--- Exercise ---
Give the data back exactly. Leave out any images.

--- Dataset extract ---
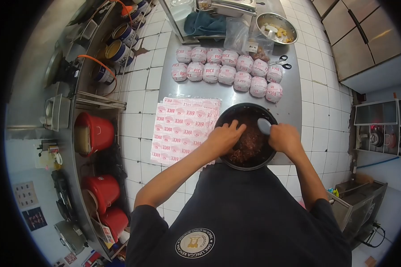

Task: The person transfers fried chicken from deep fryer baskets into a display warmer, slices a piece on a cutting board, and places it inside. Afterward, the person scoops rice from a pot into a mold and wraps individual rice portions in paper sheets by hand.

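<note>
A round black pan [246,168] stands at the near edge of the steel table, holding reddish-brown shredded food [249,144]. My left hand [227,137] reaches over the pan's left side with its fingers apart, and nothing shows in it. At the right rim, my right hand [284,138] is closed around the handle of a pale grey rounded spoon [263,126]; its broad end is over the food. Left of the pan lies a stack of printed RICE wrapping paper [182,129]. Beyond the pan, several paper-wrapped rice parcels [227,74] sit in two rows.
Black-handled scissors [286,66] lie right of the parcels. Farther back are clear plastic bags [237,35], a dark blue cloth [205,24] and a steel bowl [294,31] with yellow food. Red buckets [100,133] and cans [119,52] stand on the left rack.
</note>
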Demonstrator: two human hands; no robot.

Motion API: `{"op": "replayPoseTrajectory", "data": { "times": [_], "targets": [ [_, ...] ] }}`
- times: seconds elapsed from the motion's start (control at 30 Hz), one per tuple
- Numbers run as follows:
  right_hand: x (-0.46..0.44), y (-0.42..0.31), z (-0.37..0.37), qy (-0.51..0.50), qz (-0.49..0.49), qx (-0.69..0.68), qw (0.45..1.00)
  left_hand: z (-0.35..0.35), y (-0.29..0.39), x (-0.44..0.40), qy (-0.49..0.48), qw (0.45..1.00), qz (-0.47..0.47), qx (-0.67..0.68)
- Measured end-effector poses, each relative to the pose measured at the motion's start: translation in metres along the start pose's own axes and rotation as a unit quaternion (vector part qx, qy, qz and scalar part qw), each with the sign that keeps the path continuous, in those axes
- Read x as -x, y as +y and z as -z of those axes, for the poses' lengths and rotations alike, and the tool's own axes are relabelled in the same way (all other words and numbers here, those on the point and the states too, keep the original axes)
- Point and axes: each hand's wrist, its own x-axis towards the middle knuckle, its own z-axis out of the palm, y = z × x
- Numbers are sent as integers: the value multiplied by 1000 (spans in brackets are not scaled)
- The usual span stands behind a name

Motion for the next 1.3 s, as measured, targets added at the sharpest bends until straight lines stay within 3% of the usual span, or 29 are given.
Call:
{"op": "replayPoseTrajectory", "data": {
  "times": [0.1, 0.17, 0.33, 0.43, 0.53, 0.63, 0.83, 1.03, 1.17, 1.23, 1.3],
  "targets": [
    [-7, -20, -25, -24, 16, 15, 999, -46, -1, -19, -4, 999, 21, -49],
    [-2, -33, -34, -2, 54, 6, 999, -41, -3, -23, -16, 999, 24, -17],
    [-2, -37, -33, -42, 10, -139, 989, -48, -11, -9, -36, 997, -11, 69],
    [-1, -46, -42, -22, 23, -175, 984, -45, -8, -3, -76, 990, 32, 111],
    [4, -63, -45, -25, 56, -176, 982, -41, -1, 7, -36, 986, 80, 140],
    [20, -71, -46, 50, 117, -188, 974, -51, 4, 9, 14, 979, 120, 163],
    [37, -78, -35, 99, 102, -161, 977, -32, 17, 8, 121, 937, 198, 263],
    [54, -2, 15, 148, 69, -193, 967, -25, 23, 25, 255, 884, 159, 357],
    [62, 3, 0, 180, 18, -303, 936, -51, 10, 28, 226, 825, 134, 500],
    [74, -18, -14, 175, 24, -293, 940, -50, 12, 30, 200, 793, 117, 563],
    [84, -38, -27, 183, 31, -278, 942, -39, 19, 31, 183, 800, 144, 554]
  ]
}}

--- Result of this task ---
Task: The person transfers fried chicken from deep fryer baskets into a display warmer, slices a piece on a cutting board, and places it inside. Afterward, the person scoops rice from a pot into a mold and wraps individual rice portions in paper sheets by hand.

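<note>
A round black pan [246,168] stands at the near edge of the steel table, holding reddish-brown shredded food [249,144]. My left hand [227,137] reaches over the pan's left side with its fingers apart, and nothing shows in it. At the right rim, my right hand [284,138] is closed around the handle of a pale grey rounded spoon [263,126]; its broad end is over the food. Left of the pan lies a stack of printed RICE wrapping paper [182,129]. Beyond the pan, several paper-wrapped rice parcels [227,74] sit in two rows.
Black-handled scissors [286,66] lie right of the parcels. Farther back are clear plastic bags [237,35], a dark blue cloth [205,24] and a steel bowl [294,31] with yellow food. Red buckets [100,133] and cans [119,52] stand on the left rack.
</note>
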Demonstrator: two human hands; no robot.

Motion API: `{"op": "replayPoseTrajectory", "data": { "times": [_], "targets": [ [_, ...] ] }}`
- times: seconds elapsed from the motion's start (control at 30 Hz), one per tuple
- Numbers run as follows:
  right_hand: x (-0.46..0.44), y (-0.42..0.31), z (-0.37..0.37), qy (-0.51..0.50), qz (-0.49..0.49), qx (-0.69..0.68), qw (0.45..1.00)
  left_hand: z (-0.35..0.35), y (-0.29..0.39), x (-0.44..0.40), qy (-0.49..0.48), qw (0.45..1.00), qz (-0.47..0.47), qx (-0.67..0.68)
- Measured end-effector poses, each relative to the pose measured at the motion's start: translation in metres along the start pose's own axes and rotation as a unit quaternion (vector part qx, qy, qz and scalar part qw), each with the sign that keeps the path continuous, in those axes
- Read x as -x, y as +y and z as -z of those axes, for the poses' lengths and rotations alike, and the tool's own axes are relabelled in the same way (all other words and numbers here, those on the point and the states too, keep the original axes)
- Point and axes: each hand's wrist, its own x-axis towards the middle knuckle, its own z-axis out of the palm, y = z × x
- Numbers are sent as integers: the value multiplied by 1000 (spans in brackets are not scaled)
- The usual span stands behind a name

Motion for the next 1.3 s, as measured, targets added at the sharpest bends until straight lines stay within 3% of the usual span, or 29 are given.
Call:
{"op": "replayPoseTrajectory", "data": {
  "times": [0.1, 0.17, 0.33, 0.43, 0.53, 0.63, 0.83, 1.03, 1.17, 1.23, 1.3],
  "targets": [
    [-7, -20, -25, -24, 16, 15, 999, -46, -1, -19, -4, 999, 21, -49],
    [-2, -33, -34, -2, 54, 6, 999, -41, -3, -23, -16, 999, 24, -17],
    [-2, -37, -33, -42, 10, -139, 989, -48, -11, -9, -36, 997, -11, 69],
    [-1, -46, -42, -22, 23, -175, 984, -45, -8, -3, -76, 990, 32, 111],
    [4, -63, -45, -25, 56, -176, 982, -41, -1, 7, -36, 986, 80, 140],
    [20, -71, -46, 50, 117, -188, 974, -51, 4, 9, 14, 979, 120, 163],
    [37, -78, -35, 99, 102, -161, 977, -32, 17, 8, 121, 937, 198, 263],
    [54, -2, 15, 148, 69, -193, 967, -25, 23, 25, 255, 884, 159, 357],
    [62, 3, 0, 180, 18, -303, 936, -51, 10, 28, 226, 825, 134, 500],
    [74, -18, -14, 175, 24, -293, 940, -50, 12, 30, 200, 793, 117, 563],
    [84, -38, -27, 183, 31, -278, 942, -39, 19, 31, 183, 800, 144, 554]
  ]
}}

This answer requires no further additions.